Em 2018 o PT conseguiu o apoio de todas as forças progressistas que viram o perigo da ultradireita populista, mas esse apoio foi eventual e acidental, hoje seria muito mais difícil.

Há no Brasil um amplo arco de forças civilizadas de muitos partidos políticos com programas diferentes, mas que precisam da democracia e das instituições funcionando para sobreviverem, todos estão ameaçados pela ultradireita agressiva e é hora de todos se unirem contra o grande risco antidemocrático, o PT não pode ser exceção.

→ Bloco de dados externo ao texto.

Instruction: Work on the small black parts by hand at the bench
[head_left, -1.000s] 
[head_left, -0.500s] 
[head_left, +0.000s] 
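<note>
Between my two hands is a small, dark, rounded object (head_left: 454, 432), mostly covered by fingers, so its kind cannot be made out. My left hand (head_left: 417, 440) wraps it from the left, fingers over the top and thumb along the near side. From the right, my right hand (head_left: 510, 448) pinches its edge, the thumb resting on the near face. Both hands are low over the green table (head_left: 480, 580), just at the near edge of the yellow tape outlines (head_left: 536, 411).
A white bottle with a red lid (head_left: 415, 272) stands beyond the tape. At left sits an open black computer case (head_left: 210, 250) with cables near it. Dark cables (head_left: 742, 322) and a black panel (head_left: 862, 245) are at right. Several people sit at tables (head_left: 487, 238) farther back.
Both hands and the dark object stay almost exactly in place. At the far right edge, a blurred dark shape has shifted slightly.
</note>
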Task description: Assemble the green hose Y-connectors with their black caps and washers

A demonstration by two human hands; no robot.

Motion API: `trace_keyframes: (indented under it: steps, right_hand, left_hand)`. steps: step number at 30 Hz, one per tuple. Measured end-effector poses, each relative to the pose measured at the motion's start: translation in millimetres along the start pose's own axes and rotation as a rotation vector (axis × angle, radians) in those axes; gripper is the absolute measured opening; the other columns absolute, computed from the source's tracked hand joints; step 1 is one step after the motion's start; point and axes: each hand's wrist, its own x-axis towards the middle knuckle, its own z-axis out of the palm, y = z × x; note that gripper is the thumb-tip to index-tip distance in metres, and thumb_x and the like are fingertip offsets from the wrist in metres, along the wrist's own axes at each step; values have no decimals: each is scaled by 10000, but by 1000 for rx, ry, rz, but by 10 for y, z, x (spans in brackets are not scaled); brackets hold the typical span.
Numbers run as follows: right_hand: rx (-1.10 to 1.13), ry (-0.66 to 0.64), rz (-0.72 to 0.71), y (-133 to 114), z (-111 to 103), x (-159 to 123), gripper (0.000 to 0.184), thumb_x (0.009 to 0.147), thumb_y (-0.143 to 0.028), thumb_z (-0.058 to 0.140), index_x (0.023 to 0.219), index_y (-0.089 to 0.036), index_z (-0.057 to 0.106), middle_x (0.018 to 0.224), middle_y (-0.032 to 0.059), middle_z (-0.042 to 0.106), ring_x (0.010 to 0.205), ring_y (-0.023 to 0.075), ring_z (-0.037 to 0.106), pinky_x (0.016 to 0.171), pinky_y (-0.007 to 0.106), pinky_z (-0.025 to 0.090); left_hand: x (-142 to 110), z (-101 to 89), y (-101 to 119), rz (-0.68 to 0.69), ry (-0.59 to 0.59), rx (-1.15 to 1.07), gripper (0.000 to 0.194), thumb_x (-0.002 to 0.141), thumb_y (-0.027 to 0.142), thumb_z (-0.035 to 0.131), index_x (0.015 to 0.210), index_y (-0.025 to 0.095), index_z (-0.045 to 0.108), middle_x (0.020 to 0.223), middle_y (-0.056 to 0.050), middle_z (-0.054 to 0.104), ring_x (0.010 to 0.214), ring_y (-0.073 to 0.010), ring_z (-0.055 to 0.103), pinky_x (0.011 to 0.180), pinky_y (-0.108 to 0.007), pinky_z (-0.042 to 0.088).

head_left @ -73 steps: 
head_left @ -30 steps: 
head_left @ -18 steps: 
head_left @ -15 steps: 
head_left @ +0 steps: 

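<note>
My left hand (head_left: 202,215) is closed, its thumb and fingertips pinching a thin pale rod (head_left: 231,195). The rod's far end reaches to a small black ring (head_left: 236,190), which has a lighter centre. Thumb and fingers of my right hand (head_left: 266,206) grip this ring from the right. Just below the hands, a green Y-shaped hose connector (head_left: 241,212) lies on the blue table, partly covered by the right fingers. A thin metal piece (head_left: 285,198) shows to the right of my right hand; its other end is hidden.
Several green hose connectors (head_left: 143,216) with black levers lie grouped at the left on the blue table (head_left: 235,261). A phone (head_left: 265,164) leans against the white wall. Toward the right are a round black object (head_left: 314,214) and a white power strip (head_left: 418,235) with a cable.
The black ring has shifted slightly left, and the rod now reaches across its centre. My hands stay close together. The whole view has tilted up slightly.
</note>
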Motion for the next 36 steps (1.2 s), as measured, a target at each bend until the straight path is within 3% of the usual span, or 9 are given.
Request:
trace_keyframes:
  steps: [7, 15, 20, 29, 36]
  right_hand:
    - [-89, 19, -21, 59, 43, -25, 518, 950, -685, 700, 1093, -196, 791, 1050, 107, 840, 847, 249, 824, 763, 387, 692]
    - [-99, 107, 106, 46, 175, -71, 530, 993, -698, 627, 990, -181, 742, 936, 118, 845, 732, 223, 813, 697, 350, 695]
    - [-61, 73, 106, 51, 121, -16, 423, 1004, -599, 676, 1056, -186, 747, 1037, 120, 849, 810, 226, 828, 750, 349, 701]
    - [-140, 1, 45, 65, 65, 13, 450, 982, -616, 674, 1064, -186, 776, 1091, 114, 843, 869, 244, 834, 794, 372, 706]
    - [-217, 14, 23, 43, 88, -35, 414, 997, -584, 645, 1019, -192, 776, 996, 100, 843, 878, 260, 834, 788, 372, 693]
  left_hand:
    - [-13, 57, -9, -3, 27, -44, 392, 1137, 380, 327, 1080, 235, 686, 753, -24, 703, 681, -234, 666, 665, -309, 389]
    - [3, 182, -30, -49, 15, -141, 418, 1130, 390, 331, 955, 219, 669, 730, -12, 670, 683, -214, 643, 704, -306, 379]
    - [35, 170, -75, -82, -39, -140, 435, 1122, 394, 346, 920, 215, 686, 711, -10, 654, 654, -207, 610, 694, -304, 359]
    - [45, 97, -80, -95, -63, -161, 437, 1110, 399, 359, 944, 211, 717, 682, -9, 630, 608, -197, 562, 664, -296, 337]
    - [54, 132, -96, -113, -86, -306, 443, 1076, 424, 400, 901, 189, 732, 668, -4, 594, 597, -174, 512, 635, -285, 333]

Um panorama internacional em ampla mutação, no qual se prevê a volta dos Democratas ao poder nos EUA, redefinirá o jogo de forças na geopolítica mundial, isolando os extremistas da ultradireita, hoje presentes só no Brasil, Hungria e Polônia, regimes que irão para o ostracismo histórico em tempos de pós-pandemia, quando o que menos o mundo precisa é de autoritarismos isolacionistas e sem políticas públicas de inclusão que exigem governos solidários e civilizados que a direita  não tem no seu receituário.

Andre Araujo
Andre Araujo, advogado, foi dirigente do Sindicato Nacional da Indústria Elétrica, presidente da Emplasa-Empresa de Planejamento Urbano do Estado de S. Paulo, conselheiro da CEMIG-Cia. Energética de Minas Gerais e atualmente é consultor de Potomac Partners, consultoria em Washington.